Tucholsky in Paris, 1928
|Born||9 January 1890|
Berlin, German Empire
|Died||21 December 1935 (aged 45)|
Kurt Tucholsky (German: [tu'x?lski]; 9 January 1890 - 21 December 1935) was a German-Jewish journalist, satirist, and writer. He also wrote under the pseudonyms Kaspar Hauser (after the historical figure), Peter Panter, Theobald Tiger and Ignaz Wrobel. Born in Berlin-Moabit, he moved to Paris in 1924 and then to Sweden in 1929.
Tucholsky was one of the most important journalists of the Weimar Republic. As a politically engaged journalist and temporary co-editor of the weekly magazine Die Weltbühne he proved himself to be a social critic in the tradition of Heinrich Heine. He was simultaneously a satirist, an author of satirical political revues, a songwriter and a poet. He saw himself as a left-wing democrat and pacifist and warned against anti-democratic tendencies – above all in politics, the military and justice – and the threat of National Socialism. His fears were confirmed when the Nazis came to power in January 1933. In May of that year he was among the authors whose works were banned as "un-German", and burned; he was also among the first authors and intellectuals whose German citizenship was revoked.
Kurt Tucholsky's parents' house, where he was born on 9 January 1890, was at 13 Lübecker Straße in Berlin-Moabit. However, he spent his early childhood in Stettin (now in Poland), where his father had been transferred for work reasons. Alex Tucholsky had married his cousin Doris Tucholski in 1887 and had three children with her: Kurt, their oldest son, Fritz and Ellen. Tucholsky's relationship with his mother was strained throughout his life; he had a more harmonious relationship with his father, who, however, died in 1905, during Kurt's youth. Alex Tucholsky left a considerable fortune to his wife and children, which enabled his oldest son to go to university without any financial worries.
In 1899, upon his family's return to Berlin, Kurt Tucholsky attended the French Grammar School (Französisches Gymnasium Berlin). In 1903 he transferred to the Königliche Wilhelms-Gymnasium; he failed out of gymnasium in 1907 and subsequently prepared for his Abitur with the help of a private tutor. After taking his Abitur examinations in 1909, he began studying law in Berlin in October of the same year, then spent his second semester in Geneva at the start of 1910.

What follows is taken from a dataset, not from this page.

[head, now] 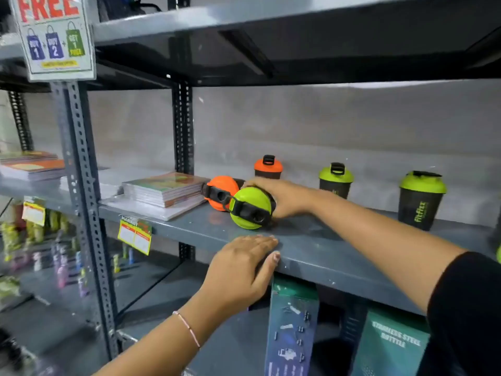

When he was at university, Tucholsky's main interest was literature. Thus he travelled to Prague in September 1911 with his friend Kurt Szafranski in order to surprise his favorite author, Max Brod, with a visit and a model landscape that he had made himself. Brod introduced Tucholsky to his friend and fellow author Franz Kafka, who afterwards wrote in his diary about Tucholsky:
a wholly consistent person of 21. From the controlled and powerful swing of his walking stick which gives a youthful lift to his shoulders to the deliberate delight in and contempt for his own literary works. Wants to be a criminal defence lawyer.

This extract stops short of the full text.